Вот он вспыхнул; и в мокрой, измятой накидке он, прихрамывая, взлетел по ступеням коврами устланной лестницы; почему же временами он вспыхивал, рдея румянцем, чего никогда не бывало с ним? И он – кашлял; и он – задыхался; лихорадка трясла его: нельзя безнаказанно в самом деле простаивать под дождем; любопытнее всего, что с колена ноги, на которую он прихрамывал, сукно было содрано; и – трепался лоскут; был приподнят студенческий сюртучок под накидкой, горбя спину и грудь; между целою и оторванной сюртучною фалдой пляшущий хлястик выдавался наружу; право, право же: выглядел Николай Аполлонович хромоногим, горбатым, и – с хвостиком, когда полетел что есть мочи он по мягкой ступенчатой лестнице, провеявши шапкою белольняных волос – мимо стен, где клонились пистоль с шестопером.
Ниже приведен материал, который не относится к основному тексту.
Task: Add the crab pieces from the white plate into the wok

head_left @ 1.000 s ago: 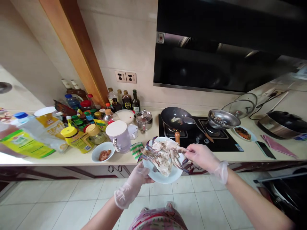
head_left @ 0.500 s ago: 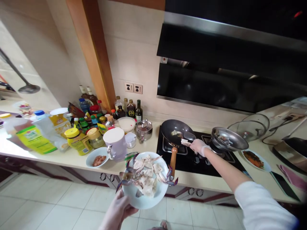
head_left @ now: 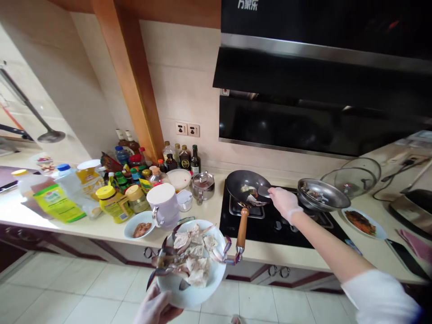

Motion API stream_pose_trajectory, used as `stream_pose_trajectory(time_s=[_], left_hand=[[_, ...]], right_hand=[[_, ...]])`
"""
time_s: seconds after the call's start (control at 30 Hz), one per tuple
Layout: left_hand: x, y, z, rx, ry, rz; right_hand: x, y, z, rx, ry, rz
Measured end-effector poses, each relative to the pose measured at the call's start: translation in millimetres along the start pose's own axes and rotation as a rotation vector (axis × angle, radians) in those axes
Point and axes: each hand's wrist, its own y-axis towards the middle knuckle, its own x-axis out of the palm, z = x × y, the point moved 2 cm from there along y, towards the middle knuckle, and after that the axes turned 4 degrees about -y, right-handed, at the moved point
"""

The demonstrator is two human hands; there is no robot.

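Note:
My left hand (head_left: 157,308) grips a white plate (head_left: 216,274) low in the view, its rim tilted toward me. Pale pieces of cut crab (head_left: 194,256) with bluish legs lie heaped on it. My gloved right hand (head_left: 285,202) hangs over the right rim of a dark wok (head_left: 236,183), next to a metal spatula (head_left: 263,191), and shows nothing in its fingers. A few pale crab pieces (head_left: 251,194) lie inside the wok. The wok's wooden handle (head_left: 242,229) points toward me.
The wok stands on a black gas hob (head_left: 280,229). A steel bowl (head_left: 319,194) and glass lid (head_left: 357,177) stand to its right, beyond them a plate of cooked food (head_left: 362,223). Left of the plate in my hand stand a lilac mug (head_left: 164,206) and crowded bottles and jars (head_left: 148,173).
My right hand has gone from the plate to the wok, and the crab piece it carried half a second ago now lies in the wok. My view has swung right.

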Motion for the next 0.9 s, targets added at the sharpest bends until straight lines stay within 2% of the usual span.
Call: stream_pose_trajectory(time_s=[0.1, 0.2, 0.27, 0.37, 0.47, 0.57, 0.73, 0.9], left_hand=[[13.6, -2, 16, 0.021, 0.053, -0.094], [29.5, -5, 30, 0.021, 0.117, -0.223], [38.1, -6, 37, 0.02, 0.147, -0.297], [43.4, -5, 38, 0.011, 0.157, -0.36], [40.9, -4, 33, -0.03, 0.171, -0.409], [35.0, -7, 30, -0.04, 0.207, -0.441], [29.4, -18, 31, -0.04, 0.253, -0.479], [31.3, -19, 21, -0.065, 0.259, -0.571]], right_hand=[[-4, -76, 12, -0.03, 0.055, 0.119], [9, -148, 6, -0.086, 0.275, 0.24], [26, -182, -5, -0.069, 0.419, 0.253], [49, -212, -29, -0.015, 0.545, 0.252], [61, -223, -54, -0.012, 0.577, 0.251], [58, -221, -72, -0.041, 0.492, 0.251], [38, -195, -88, -0.114, 0.2, 0.264], [30, -170, -100, -0.257, 0.033, 0.115]])
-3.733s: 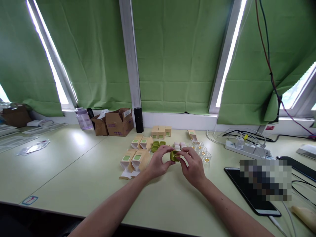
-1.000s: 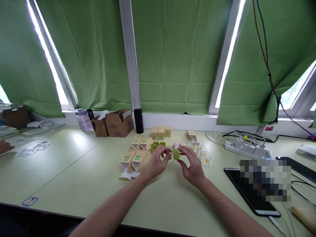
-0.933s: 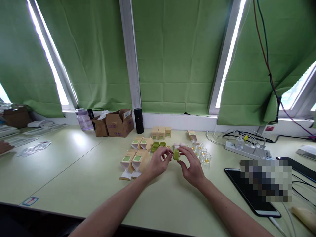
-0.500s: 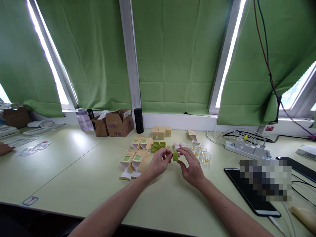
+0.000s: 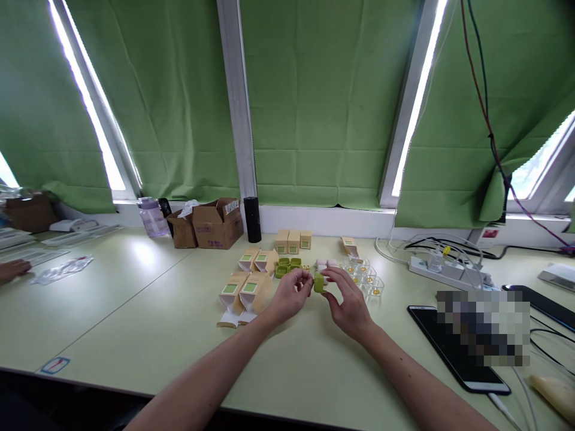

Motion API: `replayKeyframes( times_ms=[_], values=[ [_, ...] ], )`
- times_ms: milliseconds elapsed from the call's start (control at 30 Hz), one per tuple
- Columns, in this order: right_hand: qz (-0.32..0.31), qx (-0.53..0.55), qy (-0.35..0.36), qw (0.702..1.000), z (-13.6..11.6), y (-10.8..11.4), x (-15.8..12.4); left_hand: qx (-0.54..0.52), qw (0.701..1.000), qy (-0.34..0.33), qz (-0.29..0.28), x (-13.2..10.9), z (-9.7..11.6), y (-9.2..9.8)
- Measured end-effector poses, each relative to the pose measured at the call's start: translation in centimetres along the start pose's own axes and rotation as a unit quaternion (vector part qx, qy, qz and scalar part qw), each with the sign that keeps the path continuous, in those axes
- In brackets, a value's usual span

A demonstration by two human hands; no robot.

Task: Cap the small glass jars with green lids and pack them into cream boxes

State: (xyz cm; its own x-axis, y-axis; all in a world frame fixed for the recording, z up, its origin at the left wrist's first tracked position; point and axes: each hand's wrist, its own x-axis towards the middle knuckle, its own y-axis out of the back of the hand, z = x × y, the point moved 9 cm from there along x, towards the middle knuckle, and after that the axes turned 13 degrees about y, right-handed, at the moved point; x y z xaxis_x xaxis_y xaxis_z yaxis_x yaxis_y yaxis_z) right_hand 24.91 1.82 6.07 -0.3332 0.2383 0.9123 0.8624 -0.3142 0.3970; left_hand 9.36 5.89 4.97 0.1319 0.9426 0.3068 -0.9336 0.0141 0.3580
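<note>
My right hand (image 5: 349,302) grips a small green square piece (image 5: 318,282) between thumb and fingers. Close to its left side is my left hand (image 5: 291,294), with fingers pinched together; whatever they hold is too small to make out. Behind my left hand lie several green square pieces (image 5: 283,270). Open tan boxes with green labels (image 5: 255,290) rest to the left. Clear cups with yellow bits (image 5: 375,288) stand just beyond my right hand, beside pale pink pieces (image 5: 331,263).
Closed tan boxes (image 5: 293,242) stand at the back by a black cylinder (image 5: 252,219) and cardboard boxes (image 5: 218,224). To the right are a power strip (image 5: 442,272) and a phone (image 5: 453,347). A person's hand (image 5: 13,270) rests at the far left.
The other person's hand at the far left has moved a little to the right. My hands and the green piece have hardly shifted.
</note>
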Motion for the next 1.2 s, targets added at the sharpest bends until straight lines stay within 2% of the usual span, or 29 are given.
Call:
replayKeyframes(
  times_ms=[1200],
  values=[
    [0.003,0.028,-0.015,0.999,0.61,-0.13,-0.27,0.005,1.000,0.009,0.012,0.27,-0.62,0.56]
  ],
)
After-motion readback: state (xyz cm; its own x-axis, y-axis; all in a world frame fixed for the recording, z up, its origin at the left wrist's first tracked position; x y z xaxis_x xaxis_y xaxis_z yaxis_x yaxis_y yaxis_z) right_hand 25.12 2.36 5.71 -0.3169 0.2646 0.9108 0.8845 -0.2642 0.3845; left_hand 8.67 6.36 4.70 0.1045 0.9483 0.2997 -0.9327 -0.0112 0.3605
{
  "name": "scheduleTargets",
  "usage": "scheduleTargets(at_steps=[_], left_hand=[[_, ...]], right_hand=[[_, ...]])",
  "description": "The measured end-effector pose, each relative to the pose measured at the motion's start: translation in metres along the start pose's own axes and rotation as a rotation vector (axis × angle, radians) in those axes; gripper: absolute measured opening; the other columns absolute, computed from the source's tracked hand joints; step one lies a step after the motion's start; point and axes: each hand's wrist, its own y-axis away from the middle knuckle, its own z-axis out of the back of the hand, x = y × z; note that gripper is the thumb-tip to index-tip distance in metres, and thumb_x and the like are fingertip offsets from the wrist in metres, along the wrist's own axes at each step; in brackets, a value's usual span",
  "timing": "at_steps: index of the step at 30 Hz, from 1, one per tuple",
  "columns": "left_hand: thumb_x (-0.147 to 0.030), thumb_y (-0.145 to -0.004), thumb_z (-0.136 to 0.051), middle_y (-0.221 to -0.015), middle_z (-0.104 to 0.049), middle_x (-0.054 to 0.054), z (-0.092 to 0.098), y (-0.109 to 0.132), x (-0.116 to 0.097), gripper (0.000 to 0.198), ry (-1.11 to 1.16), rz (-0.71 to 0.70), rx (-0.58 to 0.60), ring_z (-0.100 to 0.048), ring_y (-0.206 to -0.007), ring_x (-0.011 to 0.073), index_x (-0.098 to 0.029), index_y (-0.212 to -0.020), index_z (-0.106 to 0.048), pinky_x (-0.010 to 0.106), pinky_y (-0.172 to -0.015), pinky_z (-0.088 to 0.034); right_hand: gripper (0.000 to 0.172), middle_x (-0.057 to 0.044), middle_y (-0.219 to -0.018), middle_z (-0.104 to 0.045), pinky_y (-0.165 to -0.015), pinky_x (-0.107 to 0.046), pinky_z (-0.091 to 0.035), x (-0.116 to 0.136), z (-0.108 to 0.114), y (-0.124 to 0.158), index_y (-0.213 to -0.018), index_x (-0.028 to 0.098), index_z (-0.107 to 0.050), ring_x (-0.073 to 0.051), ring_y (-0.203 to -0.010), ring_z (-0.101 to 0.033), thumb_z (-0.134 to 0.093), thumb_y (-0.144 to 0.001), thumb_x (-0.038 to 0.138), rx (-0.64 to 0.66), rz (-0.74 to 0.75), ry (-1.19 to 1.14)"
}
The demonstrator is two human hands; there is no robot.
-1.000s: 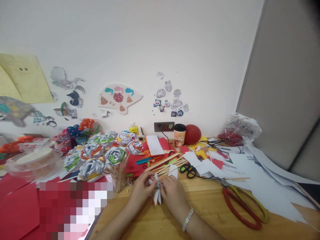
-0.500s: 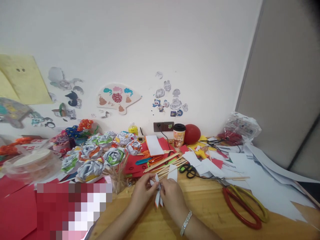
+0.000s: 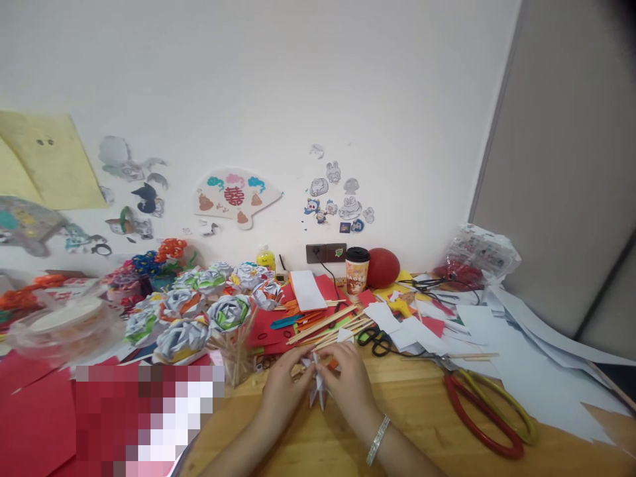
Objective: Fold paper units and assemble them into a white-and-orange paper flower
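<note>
Between my two hands, low over the wooden table, is a small folded piece of white paper [image 3: 318,383] with pointed ends hanging down. My left hand [image 3: 285,379] pinches its left side, and my right hand [image 3: 346,377] pinches the right side near its top. A bit of orange shows beside my right fingers. Just beyond my hands lie wooden sticks [image 3: 342,331] and strips of coloured paper. White and coloured paper flowers [image 3: 229,313] stand in a clear holder to the left. My fingers partly hide the folded paper.
Large scissors [image 3: 484,411] with red and yellow handles lie at right, near small black-handled scissors [image 3: 376,340]. White sheets [image 3: 527,371] spread along the right. A lidded paper cup [image 3: 356,273] and a red balloon [image 3: 383,267] stand by the wall. Red paper [image 3: 34,417] covers the left.
My right hand has turned and shifted its fingers on the folded paper, its knuckles a little higher. The paper's hanging points have spread slightly. My left hand keeps its hold.
</note>
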Motion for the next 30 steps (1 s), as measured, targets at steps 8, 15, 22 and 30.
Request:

Поскользнулся пред дверью с граненой хрустальною ручкою; а когда он бежал мимо блещущих лаками комнат, то казалось, что строилась вкруг него лишь иллюзия комнат; и потом разлеталась бесследно, воздвигая за гранью сознания свои туманные плоскости; и когда за собою захлопнул он коридорную дверь и стучал каблуками по гулкому коридору, то казалось ему, что колотятся его височные жилки: быстрая пульсация этих жилок явственно отмечала на лбу преждевременный склероз.

Он влетел сам не свой в свою пеструю комнату: и отчаянно вскрикнули в клетке и забили крылами зеленые попугайчики; этот крик перервал его бег; на мгновенье уставился он пред собой; и увидел: пестрого леопарда, брошенного к ногам с разинутой пастью; и – зашарил в карманах (он отыскивал ключик от письменного стола).